Return only those lines of the listing that hold the word "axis".

[DATA SECTION Boundary: Start]

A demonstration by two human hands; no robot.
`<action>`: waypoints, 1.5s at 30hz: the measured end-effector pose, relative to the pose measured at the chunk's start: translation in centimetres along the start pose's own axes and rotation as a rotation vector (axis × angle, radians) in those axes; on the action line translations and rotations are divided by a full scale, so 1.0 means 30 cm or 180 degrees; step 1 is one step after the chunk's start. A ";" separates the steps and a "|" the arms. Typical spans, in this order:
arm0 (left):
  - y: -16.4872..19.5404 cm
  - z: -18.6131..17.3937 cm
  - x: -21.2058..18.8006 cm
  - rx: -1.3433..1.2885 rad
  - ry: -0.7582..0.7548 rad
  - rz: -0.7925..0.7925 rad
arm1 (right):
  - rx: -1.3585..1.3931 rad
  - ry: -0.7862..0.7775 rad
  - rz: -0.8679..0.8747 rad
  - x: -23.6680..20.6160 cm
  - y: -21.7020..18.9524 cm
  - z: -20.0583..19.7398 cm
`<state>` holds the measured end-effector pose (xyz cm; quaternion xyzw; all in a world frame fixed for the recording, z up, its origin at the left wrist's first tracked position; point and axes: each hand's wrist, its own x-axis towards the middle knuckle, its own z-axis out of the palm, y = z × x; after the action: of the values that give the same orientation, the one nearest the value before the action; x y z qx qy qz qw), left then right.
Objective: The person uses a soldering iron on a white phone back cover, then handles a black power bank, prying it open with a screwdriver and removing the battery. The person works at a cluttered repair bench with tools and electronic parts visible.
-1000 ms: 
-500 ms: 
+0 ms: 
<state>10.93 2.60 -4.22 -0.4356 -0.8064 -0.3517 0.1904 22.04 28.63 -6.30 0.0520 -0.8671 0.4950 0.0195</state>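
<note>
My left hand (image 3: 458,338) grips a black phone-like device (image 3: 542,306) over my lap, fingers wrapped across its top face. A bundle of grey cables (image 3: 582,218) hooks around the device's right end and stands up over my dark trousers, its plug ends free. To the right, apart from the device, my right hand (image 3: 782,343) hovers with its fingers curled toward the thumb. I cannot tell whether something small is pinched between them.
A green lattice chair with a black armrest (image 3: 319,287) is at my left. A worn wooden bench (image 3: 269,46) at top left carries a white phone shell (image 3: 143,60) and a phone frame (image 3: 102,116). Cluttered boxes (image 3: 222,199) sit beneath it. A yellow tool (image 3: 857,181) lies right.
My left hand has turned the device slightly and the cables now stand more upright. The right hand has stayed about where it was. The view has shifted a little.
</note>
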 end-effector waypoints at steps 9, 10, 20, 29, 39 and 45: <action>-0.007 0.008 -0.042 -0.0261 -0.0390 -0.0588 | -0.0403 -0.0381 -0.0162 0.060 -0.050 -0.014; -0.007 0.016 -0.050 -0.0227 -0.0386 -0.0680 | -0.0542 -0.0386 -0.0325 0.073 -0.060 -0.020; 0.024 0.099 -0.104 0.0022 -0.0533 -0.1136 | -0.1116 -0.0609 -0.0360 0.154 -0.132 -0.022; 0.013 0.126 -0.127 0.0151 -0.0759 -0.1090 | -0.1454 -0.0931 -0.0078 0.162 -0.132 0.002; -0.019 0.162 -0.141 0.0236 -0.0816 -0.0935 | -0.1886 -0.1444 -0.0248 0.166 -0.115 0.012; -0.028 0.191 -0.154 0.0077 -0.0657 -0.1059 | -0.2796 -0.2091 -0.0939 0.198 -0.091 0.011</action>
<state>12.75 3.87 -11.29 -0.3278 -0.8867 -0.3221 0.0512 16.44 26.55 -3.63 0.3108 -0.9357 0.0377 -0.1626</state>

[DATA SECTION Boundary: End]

__WRITTEN ANSWER__.
`<action>`: waypoints, 1.5s at 30hz: the measured end-effector pose, relative to the pose measured at the chunk's start: translation in centimetres along the start pose's own axes and rotation as a rotation vector (axis × angle, radians) in those axes; on the action line translations and rotations are divided by a full scale, so 1.0 means 30 cm or 180 degrees; step 1 is one step after the chunk's start. A ";" separates the steps and a "|" the arms. Typical spans, in this order:
`<state>` holds the measured end-effector pose (xyz cm; quaternion xyzw; all in a world frame fixed for the recording, z up, its origin at the left wrist's first tracked position; point and axes: each hand's wrist, its own x-axis towards the middle knuckle, its own z-axis out of the palm, y = z × x; after the action: of the values that give the same orientation, the one nearest the value before the action; x y z qx qy qz qw), left then right.

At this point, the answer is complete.